■ Task objective
After locating the line that contains "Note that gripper" in the records below, write out exactly that line and each line after it through the one that contains "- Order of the", and nothing else.

◆ ◆ ◆ ◆

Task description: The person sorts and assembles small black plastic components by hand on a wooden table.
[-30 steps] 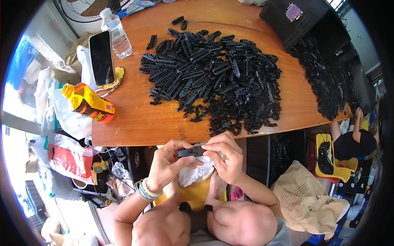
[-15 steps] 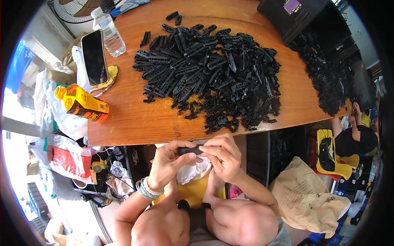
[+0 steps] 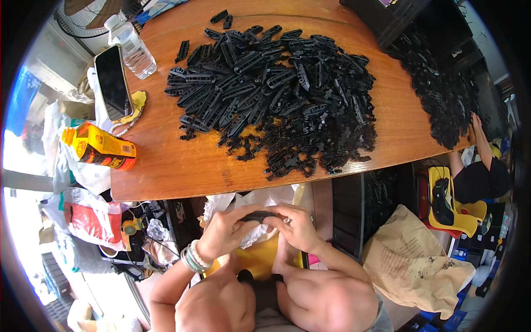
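Just below the table's near edge, a black elongated plastic part [image 3: 258,216] is held between my two hands. My left hand [image 3: 222,232], with bracelets at its wrist, grips the left end between thumb and fingers. Fingers and thumb of my right hand [image 3: 297,229] close on the other end, partly covering it. Beyond them on the table lies a heap of long black plastic parts [image 3: 238,83] with slotted backs. Small black clips [image 3: 301,144] are piled along its near side. Whether a clip is in my fingers cannot be seen.
On the wooden table [image 3: 160,171], a drink bottle [image 3: 105,146], a phone [image 3: 113,83] and a clear water bottle [image 3: 133,48] stand at left. At right, more black parts [image 3: 437,94] spill from a dark bin, where another person's arm [image 3: 482,138] reaches. Below are a paper bag [image 3: 412,260] and a yellow chair [image 3: 459,218].
My hands have come down, away from the table edge, with the black part still between them. My right-hand fingers now wrap further over it. The other person's arm reaches higher toward the parts.
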The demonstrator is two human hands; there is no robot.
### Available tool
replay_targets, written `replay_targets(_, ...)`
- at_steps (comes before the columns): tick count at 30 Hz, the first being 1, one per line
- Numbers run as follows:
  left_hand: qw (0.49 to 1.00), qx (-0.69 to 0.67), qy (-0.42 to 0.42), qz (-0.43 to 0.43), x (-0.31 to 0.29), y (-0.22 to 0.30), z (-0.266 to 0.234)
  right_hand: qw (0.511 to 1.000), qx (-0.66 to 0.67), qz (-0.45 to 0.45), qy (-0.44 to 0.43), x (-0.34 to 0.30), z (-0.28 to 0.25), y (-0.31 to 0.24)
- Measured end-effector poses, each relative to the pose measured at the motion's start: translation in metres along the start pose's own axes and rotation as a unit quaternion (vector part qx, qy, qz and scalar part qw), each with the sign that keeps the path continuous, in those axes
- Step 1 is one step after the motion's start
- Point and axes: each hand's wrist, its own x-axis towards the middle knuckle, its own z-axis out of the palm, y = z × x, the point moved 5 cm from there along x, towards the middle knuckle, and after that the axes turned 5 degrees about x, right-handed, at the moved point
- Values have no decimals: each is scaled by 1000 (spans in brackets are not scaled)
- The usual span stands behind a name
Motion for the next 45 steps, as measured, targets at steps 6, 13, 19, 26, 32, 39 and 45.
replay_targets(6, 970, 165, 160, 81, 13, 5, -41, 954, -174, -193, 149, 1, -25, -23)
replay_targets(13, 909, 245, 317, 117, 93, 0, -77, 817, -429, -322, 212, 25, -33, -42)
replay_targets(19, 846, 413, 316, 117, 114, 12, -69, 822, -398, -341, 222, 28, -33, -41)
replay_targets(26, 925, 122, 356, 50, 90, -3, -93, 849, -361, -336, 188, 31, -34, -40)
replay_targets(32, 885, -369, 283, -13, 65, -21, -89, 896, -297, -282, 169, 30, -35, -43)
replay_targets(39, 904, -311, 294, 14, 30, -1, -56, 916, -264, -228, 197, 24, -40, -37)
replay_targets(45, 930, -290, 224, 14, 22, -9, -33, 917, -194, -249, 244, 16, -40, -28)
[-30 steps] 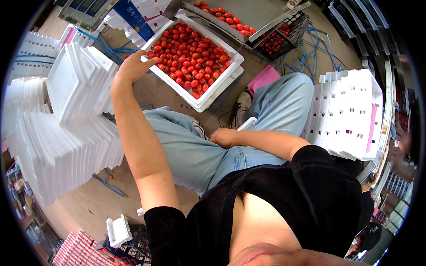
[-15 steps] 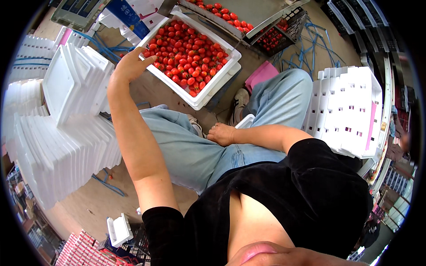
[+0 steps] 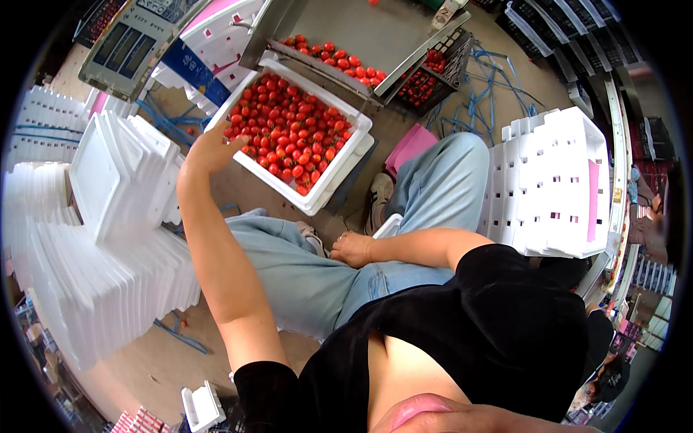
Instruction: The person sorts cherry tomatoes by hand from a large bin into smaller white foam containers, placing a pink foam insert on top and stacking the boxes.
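Small red tomatoes [image 3: 289,137] fill a white tray [image 3: 317,203] that sits on another white tray in front of me. My left hand [image 3: 209,150] reaches to the tray's left rim. Its thumb points in over the tomatoes, apart from the fingers, and nothing shows in its grasp. Low between my legs is my right hand [image 3: 351,249], a ring on one finger. Its fingers are curled, and what they hold, if anything, is hidden. Close to that hand, part of a white plastic piece [image 3: 390,226] shows by my thigh.
A metal chute [image 3: 339,36] with more tomatoes stands beyond the tray, beside a black crate [image 3: 426,83]. Stacked white lids [image 3: 123,267] rise at left, white perforated boxes [image 3: 552,184] at right. A scale display [image 3: 126,49] and blue straps [image 3: 480,90] lie farther off.
The view has shifted, so the tray and tomatoes now appear lower and more of the metal chute shows. My left hand remains by the rim; my right hand stays low between my legs.
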`<state>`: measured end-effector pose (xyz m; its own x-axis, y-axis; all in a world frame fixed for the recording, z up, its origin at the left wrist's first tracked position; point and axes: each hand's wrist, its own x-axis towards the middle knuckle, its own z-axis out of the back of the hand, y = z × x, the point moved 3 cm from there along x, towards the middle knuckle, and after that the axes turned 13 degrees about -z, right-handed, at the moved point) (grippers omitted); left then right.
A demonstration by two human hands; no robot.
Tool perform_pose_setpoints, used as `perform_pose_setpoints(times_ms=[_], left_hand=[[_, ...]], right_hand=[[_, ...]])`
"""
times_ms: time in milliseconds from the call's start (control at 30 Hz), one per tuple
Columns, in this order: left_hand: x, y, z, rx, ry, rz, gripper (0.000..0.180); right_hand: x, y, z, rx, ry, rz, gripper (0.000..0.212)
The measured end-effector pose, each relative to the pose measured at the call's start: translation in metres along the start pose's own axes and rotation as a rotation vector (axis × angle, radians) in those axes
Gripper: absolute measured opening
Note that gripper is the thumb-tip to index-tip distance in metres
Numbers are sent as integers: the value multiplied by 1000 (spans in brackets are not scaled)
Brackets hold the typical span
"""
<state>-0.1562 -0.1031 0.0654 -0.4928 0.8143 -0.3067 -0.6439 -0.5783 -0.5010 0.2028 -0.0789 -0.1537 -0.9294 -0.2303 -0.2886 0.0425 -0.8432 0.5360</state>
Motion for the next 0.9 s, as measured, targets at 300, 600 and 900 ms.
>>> perform_pose_setpoints(times_ms=[300,600,900], left_hand=[[1,6,-3,49,-50,-30,66],[-2,3,-3,32,-83,-48,65],[-4,-12,4,-60,-7,-27,71]], right_hand=[[0,0,-1,45,-21,3,28],[0,-1,-2,16,78,-40,26],[-2,1,1,63,1,-28,28]])
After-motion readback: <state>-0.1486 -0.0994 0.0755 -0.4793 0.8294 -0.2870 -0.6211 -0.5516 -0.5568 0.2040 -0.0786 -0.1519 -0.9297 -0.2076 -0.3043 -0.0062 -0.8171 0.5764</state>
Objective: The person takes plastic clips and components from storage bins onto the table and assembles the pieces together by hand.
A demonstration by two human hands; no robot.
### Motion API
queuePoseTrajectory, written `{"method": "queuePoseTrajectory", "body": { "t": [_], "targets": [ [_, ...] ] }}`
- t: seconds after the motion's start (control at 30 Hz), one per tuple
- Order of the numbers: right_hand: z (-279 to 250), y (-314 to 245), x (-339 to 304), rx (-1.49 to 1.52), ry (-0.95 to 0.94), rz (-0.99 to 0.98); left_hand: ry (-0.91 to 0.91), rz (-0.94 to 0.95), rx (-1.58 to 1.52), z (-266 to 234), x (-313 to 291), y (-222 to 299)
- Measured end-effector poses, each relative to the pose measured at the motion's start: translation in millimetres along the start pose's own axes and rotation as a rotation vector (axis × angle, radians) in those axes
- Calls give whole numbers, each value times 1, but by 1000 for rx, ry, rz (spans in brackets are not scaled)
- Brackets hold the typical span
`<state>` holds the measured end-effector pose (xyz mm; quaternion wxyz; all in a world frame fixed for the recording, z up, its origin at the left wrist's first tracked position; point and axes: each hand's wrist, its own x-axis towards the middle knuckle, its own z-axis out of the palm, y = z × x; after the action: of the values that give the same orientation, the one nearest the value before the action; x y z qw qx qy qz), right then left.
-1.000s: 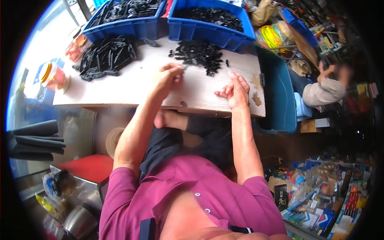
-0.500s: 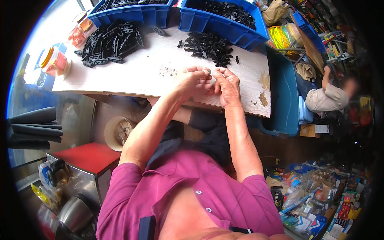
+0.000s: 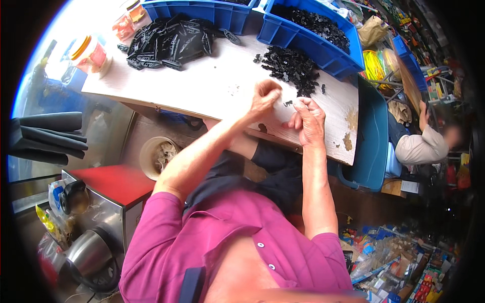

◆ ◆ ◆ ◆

■ Response area
Note that gripper is the thumb-tip to index-tip distance in metres
Numbers are sent as integers: the value multiplied by 1000 (spans in brackets are not scaled)
Brackets hold the typical span
"""
<state>-0.1562 -0.1031 0.0654 -0.4928 0.8143 -0.3067 -0.6439 -0.5783 -0.5010 0.2028 -0.0789 -0.1537 -0.9294 -0.2303 -0.2886 0.0425 -0.8432 0.5360</state>
Motion for the next 0.9 s, as measured, targets at 300, 600 and 900 ms.
>>> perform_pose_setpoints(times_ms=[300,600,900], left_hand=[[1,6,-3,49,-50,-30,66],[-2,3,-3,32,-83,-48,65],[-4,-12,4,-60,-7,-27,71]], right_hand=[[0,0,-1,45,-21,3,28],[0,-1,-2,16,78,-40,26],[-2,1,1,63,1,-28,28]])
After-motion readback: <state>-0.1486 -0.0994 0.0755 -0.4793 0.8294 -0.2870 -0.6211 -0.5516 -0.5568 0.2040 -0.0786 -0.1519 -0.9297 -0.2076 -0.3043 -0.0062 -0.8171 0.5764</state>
Objective: The person takes plastic clips and components from storage bins onto the table and assembles the pieces together by hand.
A demonstration by two human hands; no robot.
### Motion API
queuePoseTrajectory, written `{"method": "queuePoseTrajectory", "body": { "t": [_], "targets": [ [_, ...] ] }}`
- t: seconds after the motion's start (control at 30 Hz), one per tuple
- Order of the numbers: right_hand: z (-279 to 250), y (-314 to 245), x (-339 to 304), rx (-1.49 to 1.52), ry (-0.95 to 0.94), rz (-0.99 to 0.98); left_hand: ry (-0.91 to 0.91), rz (-0.94 to 0.95), rx (-1.58 to 1.52), z (-266 to 234), x (-313 to 291), y (-222 to 299)

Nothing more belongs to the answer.